Innovative assessment allows kids to demonstrate what they have learned. Harder for teachers, but essential for kids to see the test perish into the twilight zone.
Getting rid of the test as used as a teacher assessment is essential but it’s a teacher issue. The kind of assessment I suggest as does the Collins amendment, takes kids away from the test to something that is real. There is a positive value to teachers and that is they can take back their profession. But why no chatter?
Specific enough?
Cap, I find myself stuck because I too don’t think this sick reliance on tests is good for our students/community. But, I think this notion that teachers by themselves are the end all to determining the progress and achievement of learners is absolutely preposterous. I have yet to read, other than your posts, about the role and value of outputs. They go hand in hand with inputs. Very few people take a road trip without an end in mind. Very few people say we don’t need a destination because we know how to drive. Very few people say, we’ll just drive and when we get there, we’ll just know … because we know best as the driver. The reason why there is no chatter about alternative forms of assessing that honors the whole child as you advocate is because they don’t want any form of accountability. NONE! They are pro employment which isn’t entirely bad until it comes up against being pro child.
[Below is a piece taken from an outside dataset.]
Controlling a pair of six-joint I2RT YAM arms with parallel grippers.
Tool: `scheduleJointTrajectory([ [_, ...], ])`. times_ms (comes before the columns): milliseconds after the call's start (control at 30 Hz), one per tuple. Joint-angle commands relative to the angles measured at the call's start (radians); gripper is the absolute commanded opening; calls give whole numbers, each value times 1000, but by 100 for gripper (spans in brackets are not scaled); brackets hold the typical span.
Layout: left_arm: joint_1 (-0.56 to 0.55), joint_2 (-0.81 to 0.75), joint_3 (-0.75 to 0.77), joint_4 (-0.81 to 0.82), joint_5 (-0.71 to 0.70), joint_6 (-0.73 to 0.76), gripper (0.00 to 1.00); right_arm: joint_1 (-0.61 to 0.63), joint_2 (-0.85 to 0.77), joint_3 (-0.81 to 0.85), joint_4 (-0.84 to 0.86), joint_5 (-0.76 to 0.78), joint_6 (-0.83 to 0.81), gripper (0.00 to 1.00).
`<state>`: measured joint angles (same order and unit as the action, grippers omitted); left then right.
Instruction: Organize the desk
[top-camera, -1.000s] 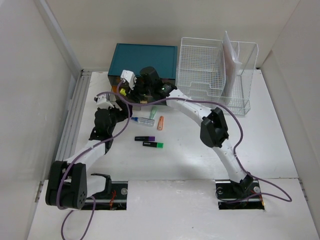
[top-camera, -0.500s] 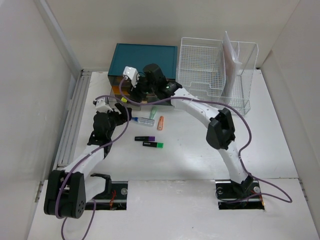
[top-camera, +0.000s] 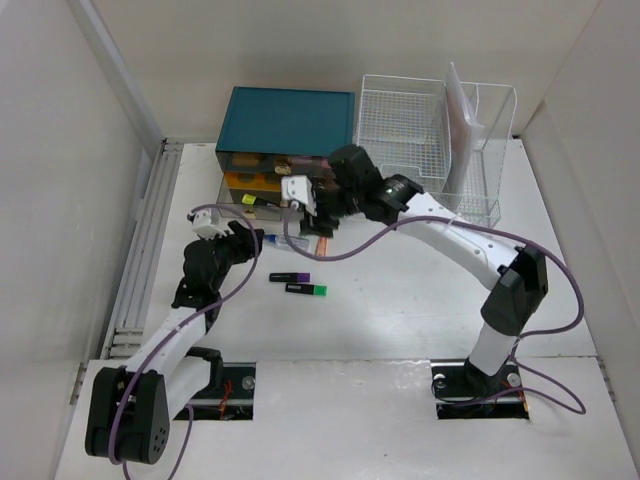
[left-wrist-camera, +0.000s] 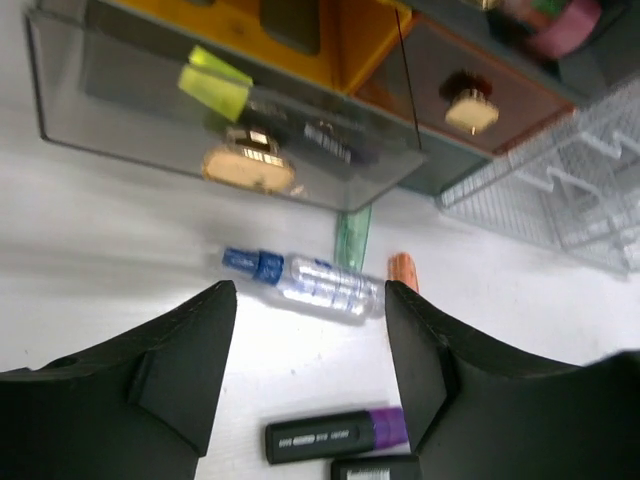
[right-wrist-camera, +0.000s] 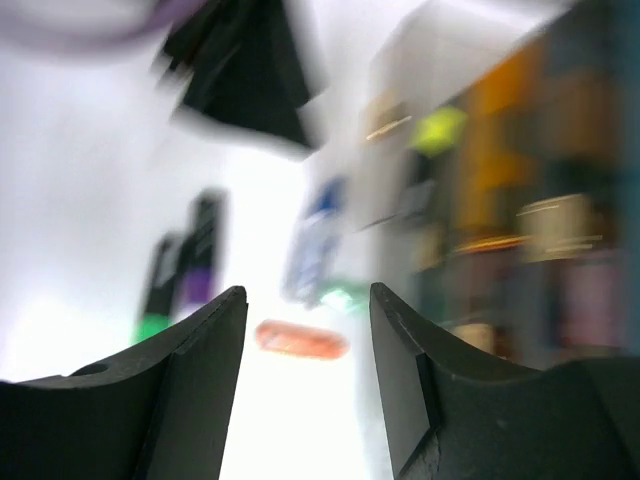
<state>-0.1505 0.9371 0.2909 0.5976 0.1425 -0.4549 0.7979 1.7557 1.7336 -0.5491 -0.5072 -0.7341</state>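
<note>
Frankly, little looks done: my left gripper (left-wrist-camera: 310, 310) and right gripper (right-wrist-camera: 307, 300) both hang released, empty. Two markers (top-camera: 289, 277) and a bottle (left-wrist-camera: 305, 283) lie loose on the desk (top-camera: 400, 320), near the far drawers (top-camera: 250, 180).

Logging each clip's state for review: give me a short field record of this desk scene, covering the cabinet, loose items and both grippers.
desk: white tabletop, items loose in front of the cabinet
cabinet: teal, back left
clear drawer: pulled out, yellow-green marker inside
basket: white wire, back right
loose items: purple highlighter, green highlighter, blue-capped clear bottle, orange piece
left gripper: open, empty, above the bottle
right gripper: open, empty; view blurred
</note>
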Motion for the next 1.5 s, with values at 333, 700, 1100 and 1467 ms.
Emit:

Don’t get me wrong. Charters don’t have it right either which is whynI’m writing a book titled #biggerfish2fry: what charters have right …and what they have wrong! No-one is talking about what really is important in this pro reform/anti reform movement. It’s about HOW we teach not about WHO should teach. Because, they don’t wanna go there and talk about WHO should be teaching in an increasingly diverse student body. That’s another discussion/book! 🙂
I would love more information about this whole child assessment or Collins amendment (?). Do you have a link? Thank you.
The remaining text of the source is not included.